Zikir" kelimesi lügatta "zekera-yezkuru-zikran-tezkâran ve
zükran" kalıbından gelmektedir. Cemîsi "zükûr" olan "ez-zikr" kelimesi, bir
şeyin anma, telaffuz etme, şeref, şöhret, şân, sitâyiş, namaz, dua ve niyâz-ı
İlâhî, Kur’an’ı Kerîm, Kur’an’ı Kerîm tilâveti, kitap, tesbih, dua, şükür, taat,
bahadır adam, hüccet, kadri yüce şey manalarına gelmektedir.1

Kur’an’ı Kerîm’de “zkr” kökünden gelen ve çeşitli kalıplarda
bulunan kelimeler yaklaşık 292 ayette yer almaktadır. İsim, fiil ve masdar
şeklinde yer alan bu kelimeler "zikir" kelimesinin lügat anlamına paralel olarak
değişik manalarda kullanılmıştır.

Kur’an’ı Kerîm’de "zikir" kelimesi fiil kalıbıyla bazı ayetlerde
düşünmek manasına kullanılmıştır. Bir ayette Allah İsrâiloğullarına hitaben
Tevrat’a sıkıca sarılmalarını ve içinde olanı zikretmelerini emretmektedir.2
Başka ayetlerde Allah bir takım hatırlatmalarda bulunduktan sonra insanların bu
konularda hiç düşünmediklerini (zikretmediklerini) veya çok az düşündüklerini
vurgulamakta, düşünmeye teşvik etmekte ve zaman zaman şiddetle ihtar etmektedir.3
Zikrin düşünmek manasına kullanıldığı başka bir ayet ise müteşabih ayetler
karşısında takınılacak tavrın belirtildiği Al-i İmran sûresinin 3-7.
ayetleridir.

Zikir kelimesi bazı ayetlerde "zekkera-yezzekkeru" kalıbında
"hatırlatmak, öğüt vermek ve öğüt almak" manasında kullanılmıştır. Bu ayetlerde
Allah’ın öğüt verdiği belirtildiği gibi4 Hz.Muhammed (a.s.m.)’ın
sadece bir öğütçü olduğu ve bu sebeple insanlara öğüt vermesi emredilmekte5
"Faydalı olacaksa insanlara öğüt ver" buyurulmaktadır.6 Başka bir
ayette ise öğüt vermeyi emrettikten sonra öğüdün insanlara fayda verdiği ifade
edilmektedir.7

Allah, Kur’an’ı öğüt alsınlar diye Peygamberinin dilinde
indirmiş ve böylece Kur’an kolay bir şekilde anlaşılmıştır.8
Kur’an’da zikredilen çeşitli misaller insanlar öğüt alsınlar diye verilmiştir.9
Kur’an ayetleri üzerinde düşünülmeli ve öğüt alınmalıdır.10 Bu
sebepten dolayı Allah Hz.
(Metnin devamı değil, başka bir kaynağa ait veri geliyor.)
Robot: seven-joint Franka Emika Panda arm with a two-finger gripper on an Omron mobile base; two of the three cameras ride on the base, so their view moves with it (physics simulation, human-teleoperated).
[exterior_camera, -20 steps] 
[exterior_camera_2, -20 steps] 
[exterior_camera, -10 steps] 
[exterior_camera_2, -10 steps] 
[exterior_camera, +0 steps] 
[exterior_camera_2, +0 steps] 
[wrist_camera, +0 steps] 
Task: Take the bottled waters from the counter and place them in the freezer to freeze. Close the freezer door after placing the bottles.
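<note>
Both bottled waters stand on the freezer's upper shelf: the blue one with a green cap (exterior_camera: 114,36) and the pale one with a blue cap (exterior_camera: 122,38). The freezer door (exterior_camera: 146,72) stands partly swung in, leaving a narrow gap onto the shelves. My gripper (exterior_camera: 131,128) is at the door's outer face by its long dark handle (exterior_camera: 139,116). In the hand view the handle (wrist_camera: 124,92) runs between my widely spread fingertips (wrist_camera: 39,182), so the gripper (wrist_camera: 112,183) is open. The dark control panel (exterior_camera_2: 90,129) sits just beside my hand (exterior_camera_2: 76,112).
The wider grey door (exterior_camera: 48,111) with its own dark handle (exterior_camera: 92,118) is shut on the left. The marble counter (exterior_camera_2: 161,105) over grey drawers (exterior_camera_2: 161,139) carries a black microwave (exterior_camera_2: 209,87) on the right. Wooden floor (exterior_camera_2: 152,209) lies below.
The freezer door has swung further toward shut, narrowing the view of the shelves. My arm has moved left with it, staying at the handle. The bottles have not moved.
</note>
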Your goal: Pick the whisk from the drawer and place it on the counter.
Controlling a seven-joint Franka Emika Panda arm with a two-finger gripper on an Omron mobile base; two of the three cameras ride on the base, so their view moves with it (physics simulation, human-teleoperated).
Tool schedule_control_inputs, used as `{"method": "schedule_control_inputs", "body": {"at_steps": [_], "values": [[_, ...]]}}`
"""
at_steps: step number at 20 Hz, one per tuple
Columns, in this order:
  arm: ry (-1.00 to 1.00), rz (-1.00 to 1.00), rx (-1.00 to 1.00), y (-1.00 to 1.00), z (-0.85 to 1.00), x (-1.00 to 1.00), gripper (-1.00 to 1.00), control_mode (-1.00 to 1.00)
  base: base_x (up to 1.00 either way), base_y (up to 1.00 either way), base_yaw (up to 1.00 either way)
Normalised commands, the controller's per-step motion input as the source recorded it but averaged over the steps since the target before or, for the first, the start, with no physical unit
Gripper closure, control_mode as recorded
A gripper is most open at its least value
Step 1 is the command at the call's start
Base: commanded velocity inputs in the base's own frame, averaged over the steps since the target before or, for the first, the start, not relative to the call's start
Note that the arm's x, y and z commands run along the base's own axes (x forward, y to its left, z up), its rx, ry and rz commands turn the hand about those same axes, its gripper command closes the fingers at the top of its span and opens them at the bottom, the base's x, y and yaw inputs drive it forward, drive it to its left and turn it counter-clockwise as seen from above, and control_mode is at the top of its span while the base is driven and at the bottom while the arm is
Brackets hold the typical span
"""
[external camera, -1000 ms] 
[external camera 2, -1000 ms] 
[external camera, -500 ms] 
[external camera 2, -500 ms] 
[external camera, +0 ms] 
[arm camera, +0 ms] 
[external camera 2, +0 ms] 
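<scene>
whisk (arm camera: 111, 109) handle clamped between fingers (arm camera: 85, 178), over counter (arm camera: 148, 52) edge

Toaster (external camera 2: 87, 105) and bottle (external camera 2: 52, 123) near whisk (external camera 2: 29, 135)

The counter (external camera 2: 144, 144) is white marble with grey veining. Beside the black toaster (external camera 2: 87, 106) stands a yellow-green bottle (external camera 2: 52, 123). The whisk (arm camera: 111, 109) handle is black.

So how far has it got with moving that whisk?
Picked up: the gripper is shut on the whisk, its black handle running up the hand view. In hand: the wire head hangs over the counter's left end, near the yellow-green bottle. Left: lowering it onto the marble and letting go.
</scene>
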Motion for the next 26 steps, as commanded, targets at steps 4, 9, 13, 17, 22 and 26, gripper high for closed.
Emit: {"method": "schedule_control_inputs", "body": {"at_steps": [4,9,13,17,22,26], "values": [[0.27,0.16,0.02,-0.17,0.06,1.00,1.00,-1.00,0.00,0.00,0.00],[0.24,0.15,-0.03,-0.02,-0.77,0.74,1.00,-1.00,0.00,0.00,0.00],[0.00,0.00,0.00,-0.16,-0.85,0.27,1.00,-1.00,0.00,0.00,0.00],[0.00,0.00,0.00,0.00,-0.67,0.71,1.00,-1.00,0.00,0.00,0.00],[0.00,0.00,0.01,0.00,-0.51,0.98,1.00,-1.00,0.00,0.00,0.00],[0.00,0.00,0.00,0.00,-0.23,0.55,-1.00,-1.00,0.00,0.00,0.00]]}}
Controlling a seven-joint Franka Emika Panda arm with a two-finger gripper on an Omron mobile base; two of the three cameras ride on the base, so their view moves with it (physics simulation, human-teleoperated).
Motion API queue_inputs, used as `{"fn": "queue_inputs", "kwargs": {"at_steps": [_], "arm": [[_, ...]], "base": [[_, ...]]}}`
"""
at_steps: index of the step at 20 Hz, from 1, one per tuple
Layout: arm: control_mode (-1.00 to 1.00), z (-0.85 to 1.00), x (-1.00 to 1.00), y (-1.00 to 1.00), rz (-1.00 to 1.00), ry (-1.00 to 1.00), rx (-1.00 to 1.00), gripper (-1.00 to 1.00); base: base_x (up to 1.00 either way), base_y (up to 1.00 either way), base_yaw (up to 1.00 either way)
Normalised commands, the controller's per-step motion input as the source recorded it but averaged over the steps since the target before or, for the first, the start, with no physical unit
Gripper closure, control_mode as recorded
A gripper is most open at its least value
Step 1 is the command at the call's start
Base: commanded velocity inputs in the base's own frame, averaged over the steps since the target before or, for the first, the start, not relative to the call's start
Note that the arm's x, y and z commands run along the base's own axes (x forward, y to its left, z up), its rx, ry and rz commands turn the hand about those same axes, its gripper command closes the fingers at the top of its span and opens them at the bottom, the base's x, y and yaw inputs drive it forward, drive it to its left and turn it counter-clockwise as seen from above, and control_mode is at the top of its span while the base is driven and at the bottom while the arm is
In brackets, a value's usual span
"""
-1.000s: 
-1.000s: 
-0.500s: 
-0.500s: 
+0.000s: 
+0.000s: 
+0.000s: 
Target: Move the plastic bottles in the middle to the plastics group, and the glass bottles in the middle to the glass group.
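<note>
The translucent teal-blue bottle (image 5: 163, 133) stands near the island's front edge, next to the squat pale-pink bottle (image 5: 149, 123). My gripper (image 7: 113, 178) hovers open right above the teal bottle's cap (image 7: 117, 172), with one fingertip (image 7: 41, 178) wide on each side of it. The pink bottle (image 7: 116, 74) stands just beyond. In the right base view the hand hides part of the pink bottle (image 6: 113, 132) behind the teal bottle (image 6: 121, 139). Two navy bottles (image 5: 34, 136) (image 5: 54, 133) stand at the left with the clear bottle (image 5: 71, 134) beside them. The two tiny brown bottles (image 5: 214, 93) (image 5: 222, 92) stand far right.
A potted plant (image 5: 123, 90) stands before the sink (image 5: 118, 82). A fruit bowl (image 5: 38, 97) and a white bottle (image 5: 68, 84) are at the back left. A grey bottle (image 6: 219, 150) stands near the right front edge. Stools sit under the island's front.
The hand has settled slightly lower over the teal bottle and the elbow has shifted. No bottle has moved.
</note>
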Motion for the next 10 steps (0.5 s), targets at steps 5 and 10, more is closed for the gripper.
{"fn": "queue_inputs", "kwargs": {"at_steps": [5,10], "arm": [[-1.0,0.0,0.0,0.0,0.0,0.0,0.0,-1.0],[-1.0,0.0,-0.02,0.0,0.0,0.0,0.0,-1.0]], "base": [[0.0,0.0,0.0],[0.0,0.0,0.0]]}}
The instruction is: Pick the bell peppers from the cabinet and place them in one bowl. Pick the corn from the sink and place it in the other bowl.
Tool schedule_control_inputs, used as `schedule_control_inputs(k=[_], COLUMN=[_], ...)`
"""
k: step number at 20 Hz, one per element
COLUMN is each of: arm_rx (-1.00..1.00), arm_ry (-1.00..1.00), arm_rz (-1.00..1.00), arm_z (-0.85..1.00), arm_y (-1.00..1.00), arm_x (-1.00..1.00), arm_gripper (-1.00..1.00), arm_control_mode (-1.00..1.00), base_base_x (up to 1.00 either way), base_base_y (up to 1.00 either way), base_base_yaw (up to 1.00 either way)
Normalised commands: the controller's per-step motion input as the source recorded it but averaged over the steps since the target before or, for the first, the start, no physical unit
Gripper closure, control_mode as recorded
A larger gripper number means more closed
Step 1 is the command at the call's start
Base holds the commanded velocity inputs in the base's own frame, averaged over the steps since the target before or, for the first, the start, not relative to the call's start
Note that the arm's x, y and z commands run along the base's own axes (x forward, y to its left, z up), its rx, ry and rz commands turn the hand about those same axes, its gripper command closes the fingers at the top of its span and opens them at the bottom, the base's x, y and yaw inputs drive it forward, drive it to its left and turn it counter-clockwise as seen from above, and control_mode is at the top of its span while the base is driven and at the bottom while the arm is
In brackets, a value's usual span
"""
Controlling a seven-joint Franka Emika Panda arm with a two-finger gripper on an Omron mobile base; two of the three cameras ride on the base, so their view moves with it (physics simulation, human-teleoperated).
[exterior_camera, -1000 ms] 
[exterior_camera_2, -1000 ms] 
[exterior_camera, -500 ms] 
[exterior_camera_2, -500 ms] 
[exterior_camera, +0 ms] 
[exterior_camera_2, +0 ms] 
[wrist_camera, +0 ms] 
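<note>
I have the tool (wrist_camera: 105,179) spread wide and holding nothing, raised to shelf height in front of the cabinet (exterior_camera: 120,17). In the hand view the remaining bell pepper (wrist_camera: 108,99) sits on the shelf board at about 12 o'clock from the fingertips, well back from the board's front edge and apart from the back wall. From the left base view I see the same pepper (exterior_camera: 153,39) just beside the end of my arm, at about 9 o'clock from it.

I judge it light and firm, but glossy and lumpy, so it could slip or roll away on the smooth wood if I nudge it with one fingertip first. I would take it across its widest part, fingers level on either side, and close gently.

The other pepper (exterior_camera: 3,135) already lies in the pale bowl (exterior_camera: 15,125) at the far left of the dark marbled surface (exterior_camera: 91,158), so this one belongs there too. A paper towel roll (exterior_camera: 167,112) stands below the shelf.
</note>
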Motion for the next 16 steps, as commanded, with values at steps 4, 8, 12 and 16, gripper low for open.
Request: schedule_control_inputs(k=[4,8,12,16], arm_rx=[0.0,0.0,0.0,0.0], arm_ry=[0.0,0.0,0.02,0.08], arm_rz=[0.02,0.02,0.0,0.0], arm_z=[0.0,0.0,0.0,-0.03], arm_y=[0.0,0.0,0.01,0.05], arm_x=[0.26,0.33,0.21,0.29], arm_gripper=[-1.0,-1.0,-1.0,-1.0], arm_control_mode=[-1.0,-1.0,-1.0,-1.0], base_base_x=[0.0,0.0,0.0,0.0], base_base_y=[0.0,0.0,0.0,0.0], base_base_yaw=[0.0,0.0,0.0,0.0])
Muhammed’e (a.s.m.) "Sen onlar üzerinde bir zorba
değilsin. Söz verdiğim günden korkanlara Kur’an’la öğüt ver" buyurmaktadır.11
Hz. Nûh ve Hz. Musa’nın (a.s.) kıssasında ve diğer ayetlerde de "zikir" kelimesi
öğüt vermek ve öğüt almak manasında kullanılmıştır.12

Allah Taâla Kur’an’da insanlara bazı olayları hatırlatmakta ve
onlara öğüt almalarını emretmektedir. Fakat bu emir karşısında çoğu insanlar
öğüt verildiğinde öğüt dinlememekte ve öğütten yüz çevirmekte veya çok az öğüt
almaktadırlar.13 Başka bir ayette ise ancak Allah’tan korkan kimsenin
öğüt alacağı ifade edilmekte ve böylece öğüt alan kimsenin vasfı
belirlenmektedir.14

Kur’an’da yer alan "zikrâ" kelimesi, anma, hatırlatma manalarına
geldiği gibi öğüt, öğüt vermek, öğüt ve ibret almak manalarına da gelir. Bazı
ayetlerde öğüt veren bizzat Allah olduğu gibi 15 diğer ayetlerde ise
öğüt veren başta hz. Muhammed (a.s.m) olmak üzere diğer peygamberlerdir.16

"Zikrâ" kelimesi Kur’an’da "unuttuktan sonra hatırlatmak17,
sûrekli hatırda tutmak" anlamına da kullanılmıştır.18

"Tezekkera-yetezekkeru" kalıbıyla Kur’an’da yer alan kelimeler
ibret almak ve ders almak manasına kullanılmıştır. Nitekim Allah, insanlar ibret
alsınlar diye ayetlerini uzun uzadıya açıklamakta, ibret almalarını
emretmektedir.19 Bununla biraber Allah’ın ayetlerinden ibret alan
kimselerin akıl sahibi ve Allah’a yönelen kimseler olduğu belirtilmekte,20
kalplerinde hastalık olanların ibret almaktan kıçındıkları vurgulanmaktadır.21

"Zekkera" fiilinden türetilen kelimeler bilinen bir şeyi hatırda
tutmak ve unutunca hatırlatmak manasına kullanılmıştır.22 Allah’ın
ayetleri kendilerine hatırlatıldığında secdeye kapananlar bulunduğu gibi23
onlara karşı kör ve sağır kalanlar24 ve bu hatırlatmalardan yüz
çeviren kimseler de olmuştur.25

Emir sîgasıyla gelen kelimeler de "üzkur" bilinen bir şeyi
hatırlatmak ve hatırda tutmak manasına kullanılmıştır.26 Mesela A’raf
sûresinde (7:86) Hz. Şuayb, milletine hitaben "Azken, Allah’ın sizi çoğalttığını
hatırlayın" ifadesinde bilinen bir şeyi hatırlamak manasında zikredilmiştir.
Yine bu manada Allah, Hz. Muhammed’e (a.s.m.) faziletlerine binâen geçmiş
peygamberlerin ve bazı şahısların kıssalarını zikretmeyi emretmektedir.27
Yina Ahzâb (33:34), Bakara (2:231)sûrelerinde Allah’ın insanlara verdiği
nimetlerin yanında insanların öğüt alması için indirilen ayetlerin, kitap ve
hikmetin zikredilmesi, yani hatırda tutulması emredilmektedir.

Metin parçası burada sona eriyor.